* What you will do *
Going through the data below, copy out each line where the word "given" shows up.

* Supplied information *
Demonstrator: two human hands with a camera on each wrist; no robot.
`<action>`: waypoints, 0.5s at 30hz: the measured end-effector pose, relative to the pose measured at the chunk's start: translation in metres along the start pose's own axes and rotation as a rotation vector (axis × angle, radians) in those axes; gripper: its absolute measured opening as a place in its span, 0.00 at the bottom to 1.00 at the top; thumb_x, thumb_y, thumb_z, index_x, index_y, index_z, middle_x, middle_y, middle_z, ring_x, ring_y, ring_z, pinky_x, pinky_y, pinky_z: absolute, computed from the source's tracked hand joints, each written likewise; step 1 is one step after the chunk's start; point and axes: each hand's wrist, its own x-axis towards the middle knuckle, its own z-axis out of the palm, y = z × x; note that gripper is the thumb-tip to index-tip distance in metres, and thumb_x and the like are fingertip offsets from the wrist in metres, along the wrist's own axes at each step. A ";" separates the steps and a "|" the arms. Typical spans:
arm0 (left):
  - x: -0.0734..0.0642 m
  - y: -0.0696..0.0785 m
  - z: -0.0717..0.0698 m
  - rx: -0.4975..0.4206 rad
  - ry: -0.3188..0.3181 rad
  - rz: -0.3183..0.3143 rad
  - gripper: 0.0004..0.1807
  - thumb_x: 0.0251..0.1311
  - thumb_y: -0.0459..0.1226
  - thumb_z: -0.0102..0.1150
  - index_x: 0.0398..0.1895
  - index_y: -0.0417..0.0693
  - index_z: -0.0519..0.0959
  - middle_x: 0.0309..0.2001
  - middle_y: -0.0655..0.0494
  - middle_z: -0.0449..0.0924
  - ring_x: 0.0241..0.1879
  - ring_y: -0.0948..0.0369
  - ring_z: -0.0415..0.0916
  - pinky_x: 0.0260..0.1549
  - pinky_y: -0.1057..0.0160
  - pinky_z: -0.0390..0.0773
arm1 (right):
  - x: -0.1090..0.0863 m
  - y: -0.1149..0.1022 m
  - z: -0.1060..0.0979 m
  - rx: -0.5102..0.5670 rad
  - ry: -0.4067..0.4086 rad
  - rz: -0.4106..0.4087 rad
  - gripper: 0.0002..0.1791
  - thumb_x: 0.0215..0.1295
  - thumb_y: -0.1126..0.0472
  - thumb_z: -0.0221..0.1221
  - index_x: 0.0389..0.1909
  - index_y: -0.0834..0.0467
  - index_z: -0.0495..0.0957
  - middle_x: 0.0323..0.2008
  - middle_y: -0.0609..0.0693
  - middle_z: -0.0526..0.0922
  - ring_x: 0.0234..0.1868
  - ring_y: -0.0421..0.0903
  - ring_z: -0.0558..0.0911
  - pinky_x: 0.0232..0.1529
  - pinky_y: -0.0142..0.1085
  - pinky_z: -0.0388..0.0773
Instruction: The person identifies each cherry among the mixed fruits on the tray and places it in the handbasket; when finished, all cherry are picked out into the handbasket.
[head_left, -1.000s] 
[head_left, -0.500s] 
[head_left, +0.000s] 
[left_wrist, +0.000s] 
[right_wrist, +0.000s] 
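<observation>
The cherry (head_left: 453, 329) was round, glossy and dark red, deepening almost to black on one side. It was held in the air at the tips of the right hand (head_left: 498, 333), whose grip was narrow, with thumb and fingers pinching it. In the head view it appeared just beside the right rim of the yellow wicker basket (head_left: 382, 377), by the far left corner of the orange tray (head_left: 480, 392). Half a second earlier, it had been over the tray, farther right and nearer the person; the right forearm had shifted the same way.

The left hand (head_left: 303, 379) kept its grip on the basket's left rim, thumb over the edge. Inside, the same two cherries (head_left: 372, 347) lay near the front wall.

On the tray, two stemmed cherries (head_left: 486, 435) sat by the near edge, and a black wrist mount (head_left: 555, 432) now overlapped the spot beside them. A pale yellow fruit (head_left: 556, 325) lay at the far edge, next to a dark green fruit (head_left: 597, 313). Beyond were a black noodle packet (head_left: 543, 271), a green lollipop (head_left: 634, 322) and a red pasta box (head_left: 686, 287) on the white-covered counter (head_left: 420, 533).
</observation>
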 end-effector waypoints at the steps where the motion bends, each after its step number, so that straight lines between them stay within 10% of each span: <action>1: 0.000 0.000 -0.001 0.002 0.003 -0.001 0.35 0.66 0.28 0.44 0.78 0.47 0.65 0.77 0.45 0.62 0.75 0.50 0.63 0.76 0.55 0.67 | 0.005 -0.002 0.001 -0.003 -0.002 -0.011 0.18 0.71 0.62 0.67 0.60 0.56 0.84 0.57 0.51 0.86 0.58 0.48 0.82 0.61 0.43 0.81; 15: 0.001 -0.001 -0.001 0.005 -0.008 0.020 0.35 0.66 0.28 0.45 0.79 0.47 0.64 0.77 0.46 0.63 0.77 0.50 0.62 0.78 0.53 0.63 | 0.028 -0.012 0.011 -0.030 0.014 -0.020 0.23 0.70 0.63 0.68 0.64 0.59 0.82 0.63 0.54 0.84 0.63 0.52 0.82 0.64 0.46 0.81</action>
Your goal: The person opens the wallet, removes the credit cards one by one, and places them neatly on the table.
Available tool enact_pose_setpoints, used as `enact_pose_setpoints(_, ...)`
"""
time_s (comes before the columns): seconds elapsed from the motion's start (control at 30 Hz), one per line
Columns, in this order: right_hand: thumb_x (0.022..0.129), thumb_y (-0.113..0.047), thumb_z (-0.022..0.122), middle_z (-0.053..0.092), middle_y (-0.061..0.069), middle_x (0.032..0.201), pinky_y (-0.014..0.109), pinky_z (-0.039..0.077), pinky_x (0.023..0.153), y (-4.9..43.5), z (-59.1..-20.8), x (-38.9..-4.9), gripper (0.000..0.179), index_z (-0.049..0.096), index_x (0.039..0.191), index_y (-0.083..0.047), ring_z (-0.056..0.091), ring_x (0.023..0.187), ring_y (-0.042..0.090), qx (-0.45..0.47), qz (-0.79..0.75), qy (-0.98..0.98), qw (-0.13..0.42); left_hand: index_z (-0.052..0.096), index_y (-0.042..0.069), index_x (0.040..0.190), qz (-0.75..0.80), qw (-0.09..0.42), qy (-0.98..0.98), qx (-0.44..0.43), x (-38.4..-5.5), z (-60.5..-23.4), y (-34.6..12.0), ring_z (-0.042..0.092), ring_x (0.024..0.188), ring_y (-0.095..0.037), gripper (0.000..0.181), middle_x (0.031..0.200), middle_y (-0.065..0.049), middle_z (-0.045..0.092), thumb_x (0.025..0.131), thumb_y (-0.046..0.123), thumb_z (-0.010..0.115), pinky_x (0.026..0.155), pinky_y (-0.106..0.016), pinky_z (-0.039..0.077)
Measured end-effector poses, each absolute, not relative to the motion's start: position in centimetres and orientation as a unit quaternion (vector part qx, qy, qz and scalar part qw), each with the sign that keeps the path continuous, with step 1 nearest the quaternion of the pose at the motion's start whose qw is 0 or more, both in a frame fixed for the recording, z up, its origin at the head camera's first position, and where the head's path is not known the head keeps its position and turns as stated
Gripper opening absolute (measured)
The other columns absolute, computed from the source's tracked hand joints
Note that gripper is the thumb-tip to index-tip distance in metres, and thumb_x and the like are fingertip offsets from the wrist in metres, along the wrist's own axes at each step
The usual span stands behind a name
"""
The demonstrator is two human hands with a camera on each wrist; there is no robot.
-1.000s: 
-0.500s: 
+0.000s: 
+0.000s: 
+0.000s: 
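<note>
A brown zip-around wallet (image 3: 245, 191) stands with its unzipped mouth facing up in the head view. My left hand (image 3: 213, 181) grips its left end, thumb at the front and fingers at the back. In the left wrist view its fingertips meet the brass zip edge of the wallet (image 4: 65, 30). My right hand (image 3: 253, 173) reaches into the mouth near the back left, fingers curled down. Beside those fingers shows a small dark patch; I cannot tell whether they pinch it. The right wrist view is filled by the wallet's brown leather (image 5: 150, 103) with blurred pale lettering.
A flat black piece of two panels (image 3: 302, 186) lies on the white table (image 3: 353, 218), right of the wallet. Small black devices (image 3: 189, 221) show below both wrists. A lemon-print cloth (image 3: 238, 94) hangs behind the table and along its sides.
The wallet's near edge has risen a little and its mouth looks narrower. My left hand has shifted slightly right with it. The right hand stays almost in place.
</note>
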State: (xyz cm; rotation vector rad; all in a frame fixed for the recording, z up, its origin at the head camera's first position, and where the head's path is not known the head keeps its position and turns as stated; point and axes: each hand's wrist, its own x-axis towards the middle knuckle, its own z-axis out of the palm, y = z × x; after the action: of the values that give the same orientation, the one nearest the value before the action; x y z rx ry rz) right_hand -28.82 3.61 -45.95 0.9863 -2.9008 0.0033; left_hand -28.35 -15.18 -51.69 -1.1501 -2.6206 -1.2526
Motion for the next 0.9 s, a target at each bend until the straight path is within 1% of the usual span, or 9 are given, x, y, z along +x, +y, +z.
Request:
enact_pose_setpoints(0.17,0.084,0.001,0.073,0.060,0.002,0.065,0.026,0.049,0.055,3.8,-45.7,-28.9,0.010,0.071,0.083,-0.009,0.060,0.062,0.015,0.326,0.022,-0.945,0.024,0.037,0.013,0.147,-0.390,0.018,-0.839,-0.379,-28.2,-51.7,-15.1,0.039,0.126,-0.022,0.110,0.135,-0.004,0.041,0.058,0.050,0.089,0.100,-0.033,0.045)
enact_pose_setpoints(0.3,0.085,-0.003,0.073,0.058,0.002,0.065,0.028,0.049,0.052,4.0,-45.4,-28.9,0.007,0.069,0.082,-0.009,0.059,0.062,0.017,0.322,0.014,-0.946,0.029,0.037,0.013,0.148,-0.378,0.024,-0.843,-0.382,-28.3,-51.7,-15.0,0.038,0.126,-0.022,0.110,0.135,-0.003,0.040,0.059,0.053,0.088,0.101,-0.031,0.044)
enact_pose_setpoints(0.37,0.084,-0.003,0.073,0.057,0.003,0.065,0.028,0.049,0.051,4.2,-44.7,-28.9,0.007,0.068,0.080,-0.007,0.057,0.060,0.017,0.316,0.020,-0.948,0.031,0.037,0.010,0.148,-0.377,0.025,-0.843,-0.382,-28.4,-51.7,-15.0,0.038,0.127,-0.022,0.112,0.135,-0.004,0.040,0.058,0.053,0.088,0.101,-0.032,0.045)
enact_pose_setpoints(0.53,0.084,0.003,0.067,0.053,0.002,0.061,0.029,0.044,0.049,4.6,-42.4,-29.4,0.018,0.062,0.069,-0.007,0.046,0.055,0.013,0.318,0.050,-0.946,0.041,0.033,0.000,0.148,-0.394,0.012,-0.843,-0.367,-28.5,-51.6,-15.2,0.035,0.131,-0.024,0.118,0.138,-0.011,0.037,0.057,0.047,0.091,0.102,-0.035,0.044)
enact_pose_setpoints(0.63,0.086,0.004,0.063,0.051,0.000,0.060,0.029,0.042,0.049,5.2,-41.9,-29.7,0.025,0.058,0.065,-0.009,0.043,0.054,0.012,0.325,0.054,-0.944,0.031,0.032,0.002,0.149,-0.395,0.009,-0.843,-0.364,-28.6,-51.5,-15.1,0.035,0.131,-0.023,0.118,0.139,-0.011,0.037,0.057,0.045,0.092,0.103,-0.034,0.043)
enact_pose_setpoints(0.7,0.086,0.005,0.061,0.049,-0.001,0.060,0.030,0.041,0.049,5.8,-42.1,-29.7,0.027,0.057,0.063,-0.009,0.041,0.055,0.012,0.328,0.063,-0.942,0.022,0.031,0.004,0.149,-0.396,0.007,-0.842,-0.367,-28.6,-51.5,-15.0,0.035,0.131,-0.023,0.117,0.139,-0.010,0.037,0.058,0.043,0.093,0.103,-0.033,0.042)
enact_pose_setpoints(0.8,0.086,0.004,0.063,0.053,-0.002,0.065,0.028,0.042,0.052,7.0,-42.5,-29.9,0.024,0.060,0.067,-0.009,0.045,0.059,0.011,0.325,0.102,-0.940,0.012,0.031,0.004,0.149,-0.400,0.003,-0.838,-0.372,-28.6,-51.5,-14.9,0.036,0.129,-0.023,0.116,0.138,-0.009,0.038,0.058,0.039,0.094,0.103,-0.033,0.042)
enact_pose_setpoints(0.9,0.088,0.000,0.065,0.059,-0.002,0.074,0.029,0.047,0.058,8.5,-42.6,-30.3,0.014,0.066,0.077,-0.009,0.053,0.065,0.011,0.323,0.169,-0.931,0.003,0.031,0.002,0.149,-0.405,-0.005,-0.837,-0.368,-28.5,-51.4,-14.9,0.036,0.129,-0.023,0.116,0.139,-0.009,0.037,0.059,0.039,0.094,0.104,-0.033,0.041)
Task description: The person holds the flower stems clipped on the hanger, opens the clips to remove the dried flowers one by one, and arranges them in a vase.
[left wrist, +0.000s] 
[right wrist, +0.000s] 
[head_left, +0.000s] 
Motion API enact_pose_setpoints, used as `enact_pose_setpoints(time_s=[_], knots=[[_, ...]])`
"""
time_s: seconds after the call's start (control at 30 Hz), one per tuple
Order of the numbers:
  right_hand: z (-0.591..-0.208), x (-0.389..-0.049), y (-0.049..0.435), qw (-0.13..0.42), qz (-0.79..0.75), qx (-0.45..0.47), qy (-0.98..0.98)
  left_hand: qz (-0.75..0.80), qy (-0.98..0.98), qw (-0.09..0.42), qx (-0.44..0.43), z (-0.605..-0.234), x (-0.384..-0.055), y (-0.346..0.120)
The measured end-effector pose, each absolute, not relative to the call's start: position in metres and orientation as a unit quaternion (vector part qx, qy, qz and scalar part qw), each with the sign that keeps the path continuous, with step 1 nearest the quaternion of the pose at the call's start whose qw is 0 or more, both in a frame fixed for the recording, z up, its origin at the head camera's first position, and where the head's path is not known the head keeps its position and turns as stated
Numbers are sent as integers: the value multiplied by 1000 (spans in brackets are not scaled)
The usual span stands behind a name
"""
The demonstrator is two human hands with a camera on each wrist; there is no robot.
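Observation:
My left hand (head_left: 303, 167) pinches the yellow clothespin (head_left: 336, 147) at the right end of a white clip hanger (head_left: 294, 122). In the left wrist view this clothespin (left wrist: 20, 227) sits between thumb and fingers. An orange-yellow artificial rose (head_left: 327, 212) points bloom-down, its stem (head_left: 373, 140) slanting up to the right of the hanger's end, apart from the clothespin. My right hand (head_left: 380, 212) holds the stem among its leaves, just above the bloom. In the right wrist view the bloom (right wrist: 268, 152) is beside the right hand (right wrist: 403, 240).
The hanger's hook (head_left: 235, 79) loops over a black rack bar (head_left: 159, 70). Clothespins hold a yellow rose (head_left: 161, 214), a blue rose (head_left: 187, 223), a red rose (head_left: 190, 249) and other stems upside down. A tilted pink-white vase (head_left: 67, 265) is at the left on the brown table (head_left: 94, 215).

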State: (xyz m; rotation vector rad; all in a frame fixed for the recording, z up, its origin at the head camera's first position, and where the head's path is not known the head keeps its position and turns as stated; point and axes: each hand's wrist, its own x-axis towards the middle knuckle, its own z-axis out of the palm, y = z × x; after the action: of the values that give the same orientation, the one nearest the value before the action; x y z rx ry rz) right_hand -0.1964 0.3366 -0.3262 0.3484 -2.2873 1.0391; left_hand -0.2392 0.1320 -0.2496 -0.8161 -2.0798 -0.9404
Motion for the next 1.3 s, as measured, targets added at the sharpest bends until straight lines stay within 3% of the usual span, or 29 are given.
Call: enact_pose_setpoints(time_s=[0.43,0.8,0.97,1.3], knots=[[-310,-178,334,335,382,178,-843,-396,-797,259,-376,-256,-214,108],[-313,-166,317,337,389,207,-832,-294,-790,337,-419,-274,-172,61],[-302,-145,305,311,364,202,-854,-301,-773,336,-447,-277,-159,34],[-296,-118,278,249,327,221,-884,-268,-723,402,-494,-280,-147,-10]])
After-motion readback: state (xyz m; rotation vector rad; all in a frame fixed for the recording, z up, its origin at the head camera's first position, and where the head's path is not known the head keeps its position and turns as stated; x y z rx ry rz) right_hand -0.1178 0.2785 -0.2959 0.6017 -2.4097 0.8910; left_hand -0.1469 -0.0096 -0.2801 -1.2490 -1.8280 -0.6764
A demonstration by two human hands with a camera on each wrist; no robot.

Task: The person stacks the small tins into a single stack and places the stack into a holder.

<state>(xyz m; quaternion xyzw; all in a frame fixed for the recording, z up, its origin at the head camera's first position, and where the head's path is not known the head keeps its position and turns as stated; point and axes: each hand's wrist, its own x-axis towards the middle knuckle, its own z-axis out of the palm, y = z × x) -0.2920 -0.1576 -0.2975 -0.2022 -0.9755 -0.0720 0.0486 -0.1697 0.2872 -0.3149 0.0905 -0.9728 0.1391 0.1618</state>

* Solution below *
Motion for the next 0.9 s, a target at each bend until the straight path is within 1% of the usual span, or 9 are given, x, y, z along +x, +y, +z.
Motion for the next 1.3 s, as measured, targets added at the sharpest bends until straight lines stay within 3% of the usual span, or 29 are given.

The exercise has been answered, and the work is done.